Based on the quartile of cTfh to cTfr ratio, the kidney transplant recipients were classified into four groups, Group 1 (ratio ≤ 16), Group 2 (16 < ratio ≤ 35), Group 3 (35 < ratio ≤ 60), Group 4 (ratio > 60). Within Group 1, Group 2, Group 3 or Group 4, the percentage of recipients with CAD was 33.3, 33.3, 64.7, 70.6%, respectively. The composition ratio of recipients with stable renal function and CAD within these four groups was significantly different (P = 0.046) by Chi-square test.

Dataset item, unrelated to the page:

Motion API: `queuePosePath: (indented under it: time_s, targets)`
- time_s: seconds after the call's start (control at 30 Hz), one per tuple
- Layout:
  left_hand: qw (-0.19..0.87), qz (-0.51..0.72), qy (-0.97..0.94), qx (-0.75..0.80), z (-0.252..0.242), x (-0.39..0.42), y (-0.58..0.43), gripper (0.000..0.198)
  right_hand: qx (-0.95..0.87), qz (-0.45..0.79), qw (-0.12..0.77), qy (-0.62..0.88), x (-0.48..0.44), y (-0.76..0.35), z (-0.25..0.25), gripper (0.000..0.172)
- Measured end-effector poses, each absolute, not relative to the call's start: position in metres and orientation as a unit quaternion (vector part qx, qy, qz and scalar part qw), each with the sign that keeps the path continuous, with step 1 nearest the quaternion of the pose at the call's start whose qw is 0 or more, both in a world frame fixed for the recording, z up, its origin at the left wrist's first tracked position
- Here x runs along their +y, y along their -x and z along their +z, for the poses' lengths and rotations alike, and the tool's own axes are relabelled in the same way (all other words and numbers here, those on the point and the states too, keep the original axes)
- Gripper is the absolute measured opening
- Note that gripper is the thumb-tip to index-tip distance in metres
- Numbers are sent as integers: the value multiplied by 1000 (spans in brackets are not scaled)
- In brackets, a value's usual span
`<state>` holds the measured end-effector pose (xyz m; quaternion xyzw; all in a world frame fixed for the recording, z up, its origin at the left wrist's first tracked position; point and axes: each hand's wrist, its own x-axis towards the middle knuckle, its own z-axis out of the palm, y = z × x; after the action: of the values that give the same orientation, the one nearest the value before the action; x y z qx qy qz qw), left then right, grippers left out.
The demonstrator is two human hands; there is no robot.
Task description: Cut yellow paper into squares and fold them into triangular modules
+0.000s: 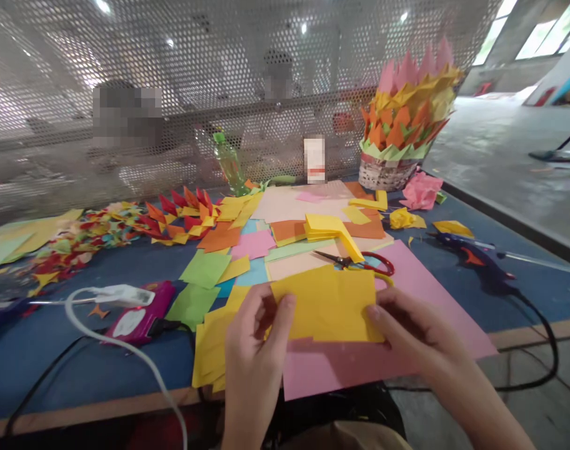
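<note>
A yellow sheet of paper (329,303) is stretched between my two hands, above a large pink sheet (332,372). My left hand (261,331) pinches its left edge between thumb and fingers. At its right edge, my right hand (404,322) grips it the same way. Just beyond the paper lie scissors (345,261) with red and yellow handles, partly under a folded yellow strip (334,230). A pile of yellow paper pieces (212,347) sits beside my left hand, with green squares (205,269) behind it.
A tiered folded-paper basket (402,131) stands back right, near crumpled pink paper (422,190). A glue gun (482,253) with a black cord lies right. Left are a magenta power socket (147,309), white cable (139,356) and paper garlands (182,215). Behind are a plastic bottle (229,162) and perforated screen (195,81).
</note>
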<state>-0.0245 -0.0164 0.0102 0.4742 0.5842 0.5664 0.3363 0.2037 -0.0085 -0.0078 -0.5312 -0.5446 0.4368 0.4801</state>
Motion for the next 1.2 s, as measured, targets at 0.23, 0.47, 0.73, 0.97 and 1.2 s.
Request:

Through post-hoc test by Mann-Whitney U methods, the percentage of recipients with CAD in Group 4 was significantly higher than that in Group 1 and Group 2 (P = 0.038; P = 0.030, respectively, Table 3). No significant difference of the percentage of recipients with CAD between Group 1 and Group 2, Group 1 and Group3, Group 2 and Group 3, Group 3 and Group 4 was found (P = 1.000, P = 0.081, P = 0.067, P = 0.718, respectively).

After correlation analysis, a negative association between serum CXCL13 and frequency of CXCR5⁺ on CD4⁺ cells was observed in kidney transplant recipients (spearman r = − 0.332; P = 0.008, Table 4). The frequency of cTfh cells was also negatively correlated with CXCL13 (spearman r = − 0.312; P = 0.013, Table 4). No association between serum CXCL13 and cTfr cells was observed (spearman r = − 0.108; P = 0.435, Table 4). No association between serum TGF-β and cTfh, cTfr, CXCR5⁺STAT3⁺ on CD4⁺ cells, or Tregs was observed (Table 4).

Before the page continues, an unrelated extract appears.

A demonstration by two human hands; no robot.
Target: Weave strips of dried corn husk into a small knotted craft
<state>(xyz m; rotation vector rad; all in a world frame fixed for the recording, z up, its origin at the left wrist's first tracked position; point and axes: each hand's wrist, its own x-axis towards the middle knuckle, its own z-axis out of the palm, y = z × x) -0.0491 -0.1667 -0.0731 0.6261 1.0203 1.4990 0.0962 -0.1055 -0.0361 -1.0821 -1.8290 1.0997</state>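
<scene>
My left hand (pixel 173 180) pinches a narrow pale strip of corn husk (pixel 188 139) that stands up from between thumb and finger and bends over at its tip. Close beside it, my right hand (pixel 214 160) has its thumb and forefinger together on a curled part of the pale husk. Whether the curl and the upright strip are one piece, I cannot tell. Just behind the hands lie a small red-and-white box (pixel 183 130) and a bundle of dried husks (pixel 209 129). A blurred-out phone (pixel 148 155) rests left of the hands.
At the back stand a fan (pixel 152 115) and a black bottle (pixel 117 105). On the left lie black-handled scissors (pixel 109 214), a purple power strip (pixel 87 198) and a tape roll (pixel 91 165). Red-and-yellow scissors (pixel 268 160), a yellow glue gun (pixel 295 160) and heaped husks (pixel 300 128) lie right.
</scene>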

When immune parameters were compared between BPR group and stable group, the percentage of cTfr, cTfh to cTfr ratio, the expression of ICOS, STAT3, STAT5 were significantly different (Fig. 3). The differences of other immune parameters were not significant (shown in Additional file 2). The percentage of cTfr, cTfh to cTfr ratio and ICOS expression was also significantly different between DSA positive group and stable group (Fig. 4, Additional file 3). The comparisons between non-rejection group and stable group, between non-rejection group and BPR group were also done. Only the percentage of CXCR5⁺STAT3⁺ on CD4⁺ was found significantly different between non-rejection group and stable group (shown in Additional file 4). Only cTfh to cTfr ratio and ICOS expression were found significantly different between BPR group and non-rejection group (shown in Additional file 5). The analysis results between PRA positive group and PRA negative group had the same trend as comparison between CAD group and stable group (shown in Additional file 6). Patients with CAD (eGFR< 60 ml/min/1.73m²) were divided into three groups: Group 1 with eGFR from 30 to 60 ml/min/1.73m² (N = 19); Group 2 with eGFR from 15 to 30 ml/min/1.73m² (N = 12); Group 3 with eGFR less than 15 ml/min/1.73m² (N = 3). No significant differences of immune parameters were observed between these three groups (shown in Additional file 7).